Jhansi is the largest with an identified area of 1080 hectares. Beginning with the first phase and the basic necessity for development, basic infrastructure is being provided in each node, which includes boundary walls, roads, power supply and water supply. Infrastructure development work at the node in Aligarh is already underway while land procurement in Agra will be carried out as part of phase 2.

According to information, the state government has now soughty for thconsultancy for these works in the Jhansi, Kanpur, Chitrakoot and Lucknow nodes along with comprehensive architectural advisers. The Kanpur node is spread over 184 hectares, the Jhansi node over 1080 hectares, and Chitrakoot with 101 hectares and Lucknow over 141 hectares apiece. The projects will be aligned with the National Smart Cities Mission as five out of the six identified nodes are under the Smart City Project and it is recommended that the planning also imbibe the features of the mission.

Industrial Defence Corridor Map
UP’s Industrial Defence Corridor Map

The development plan will also factor in the environmental impact as the corridor will have a wide spectrum of industries like aerospace, weapons, explosives, metals, alloys, CBRN, fire-safety equipment and electronics such as radars and sensors. It is expected that the industries in the corridor will generate a lot of industrial waste. Further, owing to the nature of the sector, some of these units may generate waste materials that will be hazardous in nature. The environmental impact, therefore, will have to be factored in diligently and in close cooperation with all the stakeholders involved whilst formulating the plans. There is a provision for an Effluent Treatment Plant (ETP) in all the nodes for proper management of the waste.
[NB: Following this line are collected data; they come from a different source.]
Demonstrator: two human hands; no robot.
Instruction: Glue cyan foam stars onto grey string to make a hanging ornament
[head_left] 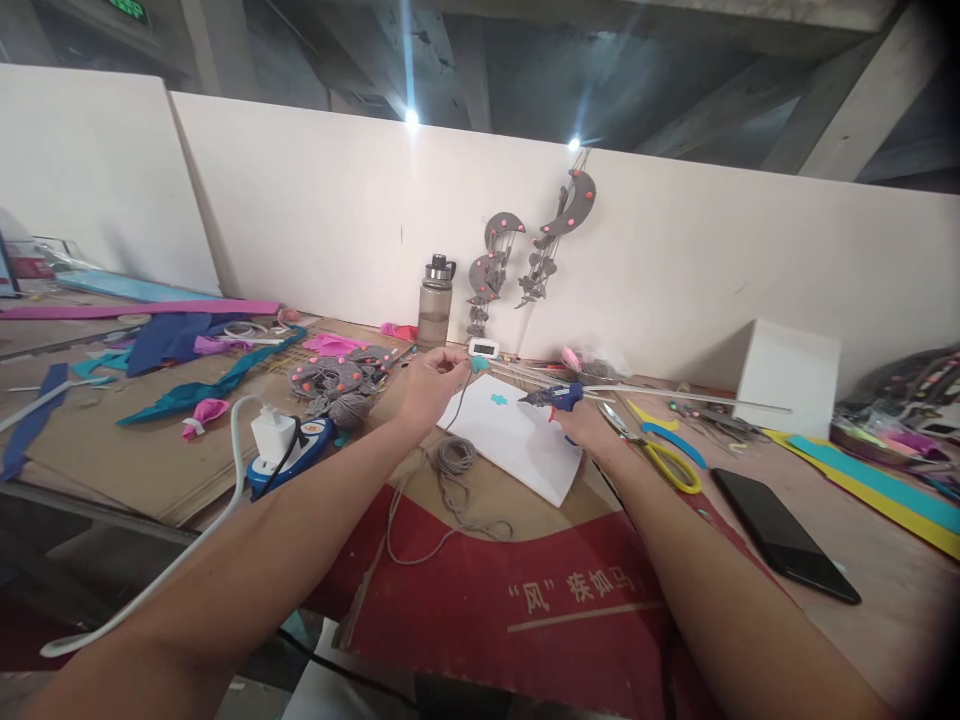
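Observation:
My left hand [436,385] is pinched on a small teal piece [478,365], with grey cord running down from it. That cord leads toward a loose coil of grey cord [455,458] on the brown board. My right hand [581,425] is closed around blue-handled pliers [564,397], whose dark jaws point left over the white sheet [525,445]. A teal flower-shaped piece [499,399] lies on the sheet between my hands. Just behind my left hand stands a small white display device [484,348].
Yellow-handled scissors [671,467] and a black phone [784,535] lie to the right. At left are a power strip [289,460], a grey cord bundle [337,385] and coloured fabric scraps. A bottle [435,305] stands by the wall, near hanging grey moon ornaments [574,205].

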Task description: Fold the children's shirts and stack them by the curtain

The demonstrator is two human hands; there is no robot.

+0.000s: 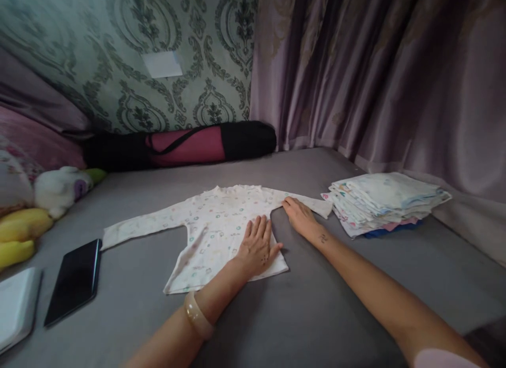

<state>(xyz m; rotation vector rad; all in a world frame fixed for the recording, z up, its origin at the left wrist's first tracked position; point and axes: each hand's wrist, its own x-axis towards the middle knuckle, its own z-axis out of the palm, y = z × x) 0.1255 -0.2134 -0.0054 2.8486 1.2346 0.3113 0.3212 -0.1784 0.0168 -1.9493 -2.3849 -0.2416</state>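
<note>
A small white long-sleeved shirt [213,236] with a tiny coloured print lies spread on the grey sheet [316,315], its collar away from me and both sleeves stretched sideways. My left hand [259,245], a bangle on its wrist, rests flat on the right side of the shirt's body, fingers spread. On the right sleeve, near the armpit, my right hand [298,215] has its fingers together and bent at the sleeve's lower edge; its fingertips are partly hidden, and whether they pinch the cloth is unclear.
Folded clothes [387,199] are stacked at the right, touching or close to the right cuff. A dark tablet [75,281] and a white box [18,304] lie at the left, near plush toys [57,191]. A long black-and-red bag [185,146] lies along the wall.
</note>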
Talking to Egov about the Defence Corridor project, Additional Chief Secretary and UPEIDA CEO Awanish Awasthi said, “The Government of India has clearly stated that they want to have defence items which are “Make in India”. UP provides a fertile ground with ample landbank and it is the largest state in India when it comes to technical manpower and the best institutions in terms of research. We also have a history of defence manufacturing units as we have Kanpur Ordinance Factory and HAL. When the Prime Minister announced the Defence Corridor in UP, we made a giant flight with the UP Defence Corridor. The Brahmos project and Bharat Dynamics Limited project at Jhansi are going to be the major projects. All the six nodes will be developed fast and we will ensure that we have this project not only makes India AatmaNirbhar but also generates employment.”